Page 13 of Amorelle


  Yet she would not give in to him that night. She kept affirming that such sudden love could not be real, that they were not fitted for one another. She tried to remember her father’s good advice and the rules he had given for a perfect marriage. That first one about being unequally yoked together with unbelievers.

  “Are you a Christian, George?” she falteringly asked when he had gotten her to the point that she had promised to think about his proposal.

  “A Christian? I? Oh, sure!” he answered with assurance. “Is that the thing that’s sticking in your crop? Why, I joined church when I was fourteen, along with a whole bunch of kids, and I been working in church work ever since. They made me Christian Endeavor president when I was sixteen, and before I was twenty, I was secretary of the West Branch Union. Christian, I should say!
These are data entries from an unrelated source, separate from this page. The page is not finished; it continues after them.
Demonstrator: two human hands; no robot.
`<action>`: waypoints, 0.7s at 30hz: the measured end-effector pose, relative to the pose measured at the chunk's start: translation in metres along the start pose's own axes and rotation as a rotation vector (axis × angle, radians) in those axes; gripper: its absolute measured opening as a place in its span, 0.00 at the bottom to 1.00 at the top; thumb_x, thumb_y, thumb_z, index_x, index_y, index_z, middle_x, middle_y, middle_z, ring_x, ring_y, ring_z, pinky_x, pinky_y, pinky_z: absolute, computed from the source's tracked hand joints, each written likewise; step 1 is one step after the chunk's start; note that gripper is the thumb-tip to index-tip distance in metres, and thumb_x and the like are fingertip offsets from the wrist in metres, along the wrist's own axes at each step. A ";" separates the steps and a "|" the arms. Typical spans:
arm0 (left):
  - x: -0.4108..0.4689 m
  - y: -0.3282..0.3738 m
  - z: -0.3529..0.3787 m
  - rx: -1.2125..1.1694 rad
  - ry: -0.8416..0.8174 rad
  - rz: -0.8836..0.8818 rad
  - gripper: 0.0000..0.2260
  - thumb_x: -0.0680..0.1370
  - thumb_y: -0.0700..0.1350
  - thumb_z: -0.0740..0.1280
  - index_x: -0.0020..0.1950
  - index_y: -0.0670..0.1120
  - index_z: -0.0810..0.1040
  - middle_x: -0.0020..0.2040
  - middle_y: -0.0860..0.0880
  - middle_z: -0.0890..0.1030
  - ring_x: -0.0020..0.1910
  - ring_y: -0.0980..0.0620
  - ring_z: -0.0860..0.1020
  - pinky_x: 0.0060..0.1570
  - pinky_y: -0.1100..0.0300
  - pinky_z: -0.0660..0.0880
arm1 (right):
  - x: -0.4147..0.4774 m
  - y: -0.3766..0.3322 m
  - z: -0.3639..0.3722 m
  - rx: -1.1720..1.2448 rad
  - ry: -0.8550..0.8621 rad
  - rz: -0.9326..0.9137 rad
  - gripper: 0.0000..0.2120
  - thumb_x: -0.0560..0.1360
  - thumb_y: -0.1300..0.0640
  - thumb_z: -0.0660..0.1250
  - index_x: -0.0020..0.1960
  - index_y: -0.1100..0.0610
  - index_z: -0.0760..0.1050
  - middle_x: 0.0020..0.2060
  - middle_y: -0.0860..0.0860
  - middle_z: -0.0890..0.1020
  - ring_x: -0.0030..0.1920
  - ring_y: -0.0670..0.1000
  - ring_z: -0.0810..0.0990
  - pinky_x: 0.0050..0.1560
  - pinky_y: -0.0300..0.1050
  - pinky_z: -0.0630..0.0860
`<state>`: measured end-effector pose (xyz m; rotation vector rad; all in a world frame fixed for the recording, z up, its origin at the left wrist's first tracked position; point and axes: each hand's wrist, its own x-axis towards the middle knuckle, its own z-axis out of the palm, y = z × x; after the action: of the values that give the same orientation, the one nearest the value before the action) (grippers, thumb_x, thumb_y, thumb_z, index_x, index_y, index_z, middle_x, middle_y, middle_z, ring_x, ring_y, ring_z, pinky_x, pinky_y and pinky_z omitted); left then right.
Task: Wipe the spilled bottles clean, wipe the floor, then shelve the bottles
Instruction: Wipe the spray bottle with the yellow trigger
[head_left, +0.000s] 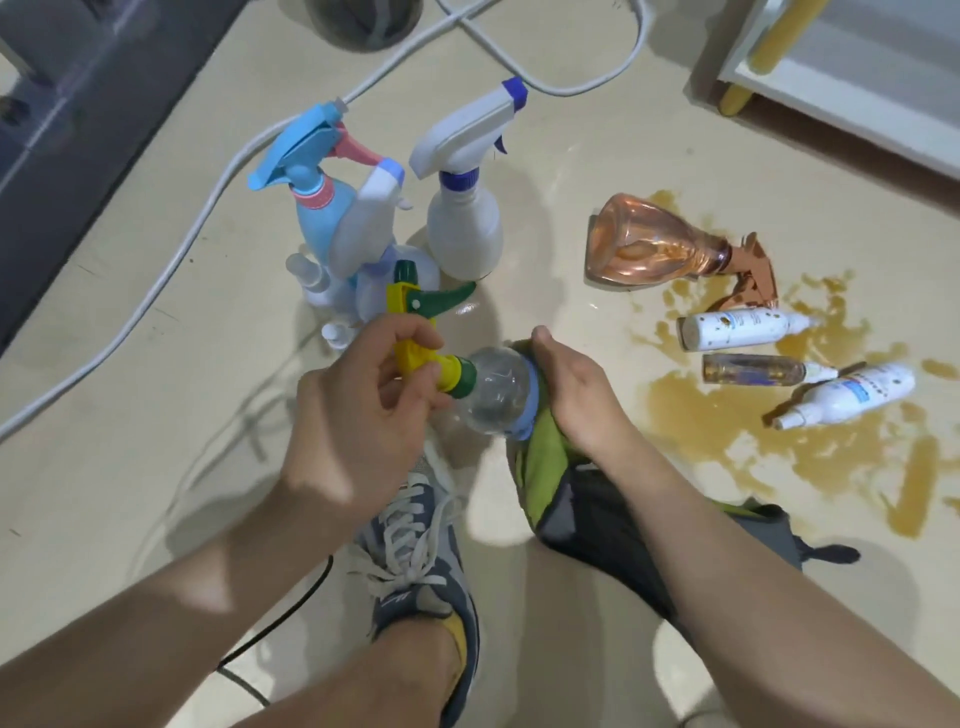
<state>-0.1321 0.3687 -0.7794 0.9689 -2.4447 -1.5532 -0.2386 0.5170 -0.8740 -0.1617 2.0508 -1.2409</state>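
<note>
Head view. Wiping of the bottles is the step in hand. Left hand (358, 400) holds the clear spray bottle (493, 387) above the floor (130, 415), with its fingers (408, 335) curled round the yellow trigger head and neck. Right hand (576, 400) grips the green cloth (540, 467), which wraps the lower body and base of the bottle. The thumb lies on top; the other fingers are hidden beneath the cloth. The bottle lies roughly level between the two hands.

Standing group: a blue spray bottle (317, 218) and a white trigger bottle (465, 228) stand upright and close together with several smaller bottles, apart from the brown spill (727, 415). Judged from their position, these are done.

Lying in or at the edge of the spill: a copper-tinted bottle (654, 244), a spotted white bottle (737, 330), a small clear vial (753, 369) and a white mist bottle (852, 392). The white shelf unit (857, 78) stands beyond them.

Next move, as judged: set the held bottle upright beside the standing group, then reach right for one from the spill. Grasp each by a dry part, since wet plastic is liable to slip. Floor wiping and shelving follow.
</note>
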 end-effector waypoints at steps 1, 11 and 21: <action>-0.002 0.002 0.002 0.014 0.005 0.017 0.09 0.79 0.41 0.66 0.51 0.55 0.76 0.39 0.57 0.84 0.38 0.61 0.84 0.45 0.57 0.81 | 0.004 -0.006 -0.002 -0.025 -0.006 0.053 0.26 0.81 0.37 0.51 0.42 0.55 0.77 0.40 0.49 0.82 0.45 0.52 0.79 0.59 0.58 0.75; 0.007 0.009 0.001 -0.027 -0.025 0.004 0.15 0.79 0.39 0.65 0.59 0.59 0.77 0.40 0.52 0.84 0.37 0.59 0.84 0.45 0.58 0.82 | -0.039 0.015 0.023 -0.562 0.148 -0.710 0.34 0.76 0.52 0.70 0.74 0.66 0.63 0.72 0.62 0.68 0.73 0.62 0.66 0.69 0.61 0.67; 0.027 0.023 -0.011 -0.219 -0.299 -0.132 0.15 0.79 0.44 0.65 0.62 0.59 0.68 0.34 0.43 0.84 0.35 0.46 0.84 0.39 0.54 0.82 | -0.069 -0.032 0.013 0.305 0.293 -0.246 0.19 0.75 0.65 0.66 0.62 0.49 0.78 0.57 0.45 0.83 0.59 0.46 0.81 0.62 0.53 0.77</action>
<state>-0.1601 0.3518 -0.7619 0.9345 -2.3586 -2.0972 -0.1884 0.5217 -0.8158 -0.0939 2.0966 -1.8040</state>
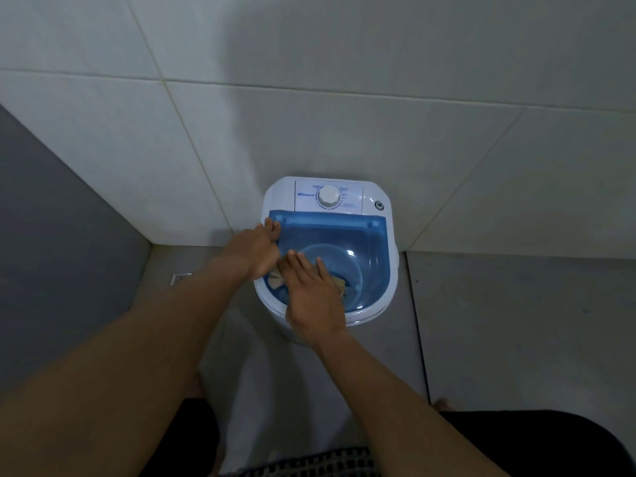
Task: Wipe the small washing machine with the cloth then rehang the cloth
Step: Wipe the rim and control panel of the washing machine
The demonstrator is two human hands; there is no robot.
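Fingers (301, 266) of the right hand (311, 297) are spread straight and pressed flat on the beige cloth (275, 279), which is bunched on the near-left part of the blue lid (364, 242) of the small washing machine (279, 192). Fingers (273, 227) of the left hand (253, 251) are laid nearly straight along the machine's left rim — nothing is gripped. At the machine's far side a white dial (328, 196) is seen, close to the tiled wall (344, 132).
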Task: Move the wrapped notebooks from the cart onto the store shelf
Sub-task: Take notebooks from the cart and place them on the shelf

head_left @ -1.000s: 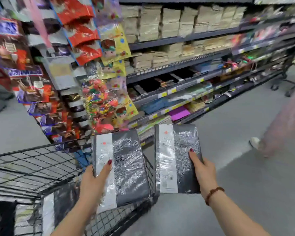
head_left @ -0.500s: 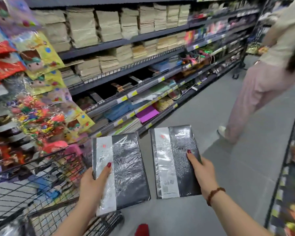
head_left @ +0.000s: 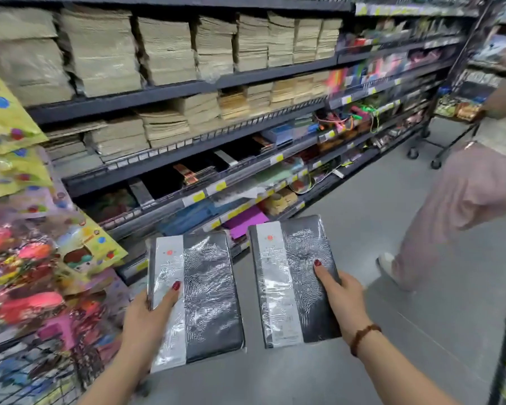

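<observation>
The left notebook [head_left: 197,299] and the right notebook [head_left: 297,276], both wrapped, are being carried side by side in the air. They're above the aisle floor [head_left: 362,211] and in front of the low tiers of the store shelf [head_left: 164,162], apart from each other, touching neither shelf nor cart [head_left: 21,378].

**Step, as I'm judging it:** transfer leg, w/ pickup done and placing not yet begun. The next move is calling for a slot. The mid tier w/ dark silver-banded items [head_left: 227,157] is looking like the match. Then it's leaning in & sliding each pack flat past the front rail, prob. one at a time.

**Look:** both are showing the same design: dark cover w/ pale wavy pattern, silver strip down the left side, small red dot near the top. The wrinkled clear wrap is catching glare, so likely slippery. Can't tell the count inside.

**Hands:** the left hand [head_left: 146,321] is grasping its pack, thumb lying on the silver strip, fingers going under & out of sight. The right hand [head_left: 343,299] is grasping the other, thumb on the dark cover, bead bracelet [head_left: 364,337] at the wrist.

**Around:** the cart's wire basket is showing bottom left, below hanging toy bags [head_left: 30,258]. Another person [head_left: 462,194] is in the aisle to the right.
</observation>
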A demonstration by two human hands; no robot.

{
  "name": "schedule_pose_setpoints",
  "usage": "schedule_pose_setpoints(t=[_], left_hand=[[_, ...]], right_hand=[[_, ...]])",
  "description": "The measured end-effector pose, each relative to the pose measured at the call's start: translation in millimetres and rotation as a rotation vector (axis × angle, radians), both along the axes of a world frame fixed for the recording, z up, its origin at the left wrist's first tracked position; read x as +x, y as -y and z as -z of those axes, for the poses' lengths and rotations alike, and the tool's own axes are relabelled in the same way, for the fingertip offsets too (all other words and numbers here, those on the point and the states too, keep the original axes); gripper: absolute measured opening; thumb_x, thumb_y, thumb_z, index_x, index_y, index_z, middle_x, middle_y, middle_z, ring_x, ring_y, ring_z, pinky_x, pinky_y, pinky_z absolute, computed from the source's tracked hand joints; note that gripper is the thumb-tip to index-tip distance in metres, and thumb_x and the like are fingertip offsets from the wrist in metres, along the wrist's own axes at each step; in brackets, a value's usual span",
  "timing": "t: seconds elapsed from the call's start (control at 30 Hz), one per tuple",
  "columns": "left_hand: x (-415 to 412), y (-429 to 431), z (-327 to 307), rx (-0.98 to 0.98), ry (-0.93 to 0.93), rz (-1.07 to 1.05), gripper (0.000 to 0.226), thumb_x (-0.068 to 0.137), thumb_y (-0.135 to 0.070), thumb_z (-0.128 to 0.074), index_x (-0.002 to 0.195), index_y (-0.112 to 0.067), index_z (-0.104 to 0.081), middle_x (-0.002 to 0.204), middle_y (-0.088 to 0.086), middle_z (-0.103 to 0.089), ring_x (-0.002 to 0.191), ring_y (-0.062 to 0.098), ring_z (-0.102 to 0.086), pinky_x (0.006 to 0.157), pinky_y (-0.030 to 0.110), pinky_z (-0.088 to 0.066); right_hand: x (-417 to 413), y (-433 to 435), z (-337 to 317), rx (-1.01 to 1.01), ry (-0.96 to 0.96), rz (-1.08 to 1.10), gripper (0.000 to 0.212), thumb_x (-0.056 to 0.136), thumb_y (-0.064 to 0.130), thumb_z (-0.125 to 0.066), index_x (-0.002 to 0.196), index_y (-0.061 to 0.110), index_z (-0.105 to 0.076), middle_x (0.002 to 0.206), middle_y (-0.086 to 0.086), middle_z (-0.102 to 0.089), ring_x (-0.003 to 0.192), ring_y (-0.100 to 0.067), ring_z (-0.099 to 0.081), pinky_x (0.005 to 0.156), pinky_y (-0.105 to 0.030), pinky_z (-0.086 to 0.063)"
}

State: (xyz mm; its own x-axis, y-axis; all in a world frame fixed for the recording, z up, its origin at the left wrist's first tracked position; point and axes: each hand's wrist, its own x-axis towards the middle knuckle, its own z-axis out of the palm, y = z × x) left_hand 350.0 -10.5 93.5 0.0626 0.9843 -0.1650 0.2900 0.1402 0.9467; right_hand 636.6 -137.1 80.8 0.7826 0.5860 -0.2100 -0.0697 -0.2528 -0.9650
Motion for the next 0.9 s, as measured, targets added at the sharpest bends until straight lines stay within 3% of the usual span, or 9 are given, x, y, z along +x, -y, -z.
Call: schedule_pose_setpoints(t=[0.1,0.27,0.37,0.5,0.57,0.63,0.7,0.77,0.9], left_hand=[[17.2,-23.0,-0.8,-0.032,0.024,-0.044,0.026,0.087,-0.034,-0.065,0.089,-0.008,-0.064,0.054,0.006,-0.045,0.042,0.016,-0.033,0.033,0.018,-0.026],[43.8,-58.5,-1.3,-0.026,0.045,-0.138,0.029,0.086,-0.036,-0.066,0.093,-0.008,-0.066,0.058,-0.001,-0.057,0.048,0.014,-0.043,0.045,0.025,-0.032],[59.5,-74.3,1.4,-0.018,0.062,-0.230,0.029,0.085,-0.034,-0.067,0.092,-0.005,-0.063,0.068,-0.001,-0.063,0.056,0.016,-0.051,0.047,0.022,-0.037],[86.2,-92.3,5.9,-0.057,0.041,-0.349,0.036,0.084,-0.037,-0.068,0.112,-0.014,-0.065,0.097,0.000,-0.072,0.078,0.017,-0.065,0.061,0.029,-0.048],[102.2,-98.4,4.0,-0.066,0.027,-0.411,0.042,0.082,-0.043,-0.068,0.113,-0.016,-0.064,0.100,0.001,-0.072,0.083,0.021,-0.065,0.071,0.035,-0.051],[116.7,-101.2,-0.1,-0.071,0.016,-0.487,0.038,0.084,-0.039,-0.067,0.111,-0.013,-0.063,0.091,0.002,-0.069,0.074,0.018,-0.061,0.076,0.038,-0.051],[128.6,-101.7,-3.1,-0.072,0.024,-0.553,0.035,0.086,-0.034,-0.066,0.111,-0.010,-0.060,0.084,0.006,-0.063,0.069,0.020,-0.057,0.070,0.035,-0.050],[135.8,-102.0,-1.8,-0.088,0.049,-0.610,0.042,0.085,-0.036,-0.067,0.117,-0.011,-0.057,0.098,0.010,-0.065,0.085,0.029,-0.062,0.075,0.040,-0.051],[133.2,-102.7,1.3,-0.123,0.099,-0.743,0.030,0.084,-0.035,-0.068,0.110,-0.023,-0.058,0.091,-0.008,-0.067,0.073,0.013,-0.059,0.060,0.028,-0.044]], right_hand=[[20.2,-30.7,1.3,0.009,-0.027,-0.041,0.080,0.057,0.069,-0.070,0.074,-0.008,-0.055,0.069,-0.006,-0.056,0.066,-0.016,-0.052,0.067,-0.034,-0.043],[55.0,-90.5,-2.2,0.003,-0.048,-0.146,0.049,0.077,0.046,-0.071,0.080,-0.002,-0.066,0.081,-0.024,-0.070,0.069,-0.023,-0.062,0.077,-0.046,-0.053],[79.7,-130.0,1.3,-0.021,-0.023,-0.234,0.042,0.080,0.046,-0.069,0.081,0.004,-0.070,0.080,-0.018,-0.072,0.075,-0.027,-0.066,0.083,-0.044,-0.052],[111.8,-185.7,8.3,-0.042,-0.018,-0.353,0.065,0.066,0.063,-0.068,0.081,0.000,-0.066,0.077,-0.021,-0.069,0.070,-0.025,-0.063,0.079,-0.042,-0.052],[127.0,-212.4,6.2,-0.055,-0.057,-0.395,0.057,0.071,0.056,-0.070,0.076,0.000,-0.064,0.077,-0.023,-0.068,0.069,-0.024,-0.059,0.077,-0.042,-0.052],[140.4,-235.8,5.2,-0.081,-0.061,-0.453,0.046,0.077,0.048,-0.070,0.061,0.008,-0.054,0.058,-0.013,-0.055,0.062,-0.022,-0.049,0.064,-0.037,-0.042],[149.0,-257.0,7.6,-0.083,-0.054,-0.508,0.037,0.080,0.043,-0.069,0.063,0.012,-0.057,0.060,-0.003,-0.057,0.064,-0.023,-0.053,0.065,-0.035,-0.041],[150.4,-277.4,15.8,-0.096,-0.078,-0.562,0.032,0.080,0.042,-0.070,0.075,0.011,-0.068,0.075,-0.006,-0.070,0.079,-0.027,-0.064,0.079,-0.039,-0.049],[136.2,-309.7,31.3,-0.143,-0.155,-0.649,0.035,0.078,0.044,-0.071,0.081,0.009,-0.068,0.085,-0.012,-0.072,0.086,-0.031,-0.066,0.090,-0.047,-0.050]])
I’ve sung at almost every meeting of the Branch for the last six years, and I been chairman of the Exec. For all the semi-annual conferences since I was knee-high to a grasshopper. Why, sure, you and I would just hang together on those subjects. Oh, I know I’ve been strolling around with this bunch for a while, but I never really belonged. I useta sort of admire Louise, but she’s getting too sporty for me. She’s lazy, too. Take the way she always makes you do the work. And she’s selfish. When I marry, I want a girl that thinks of her home and her husband and wants to make it pleasant for a man when he comes home tired. Oh, sure I’m a Christian. You and I would just be pals on that. I admire a girl that’s religious.”

  This was a long speech and seemed to leave something still to be desired in the way of Christian comradeship, but there was no fault about it that Amorelle knew how to put into words. As far as he was enlightened, he seemed to be in sympathy. Perhaps it was her work to enlighten him. Perhaps that was what the Lord wanted her to do. Of course it might not be his fault that he had not been better taught.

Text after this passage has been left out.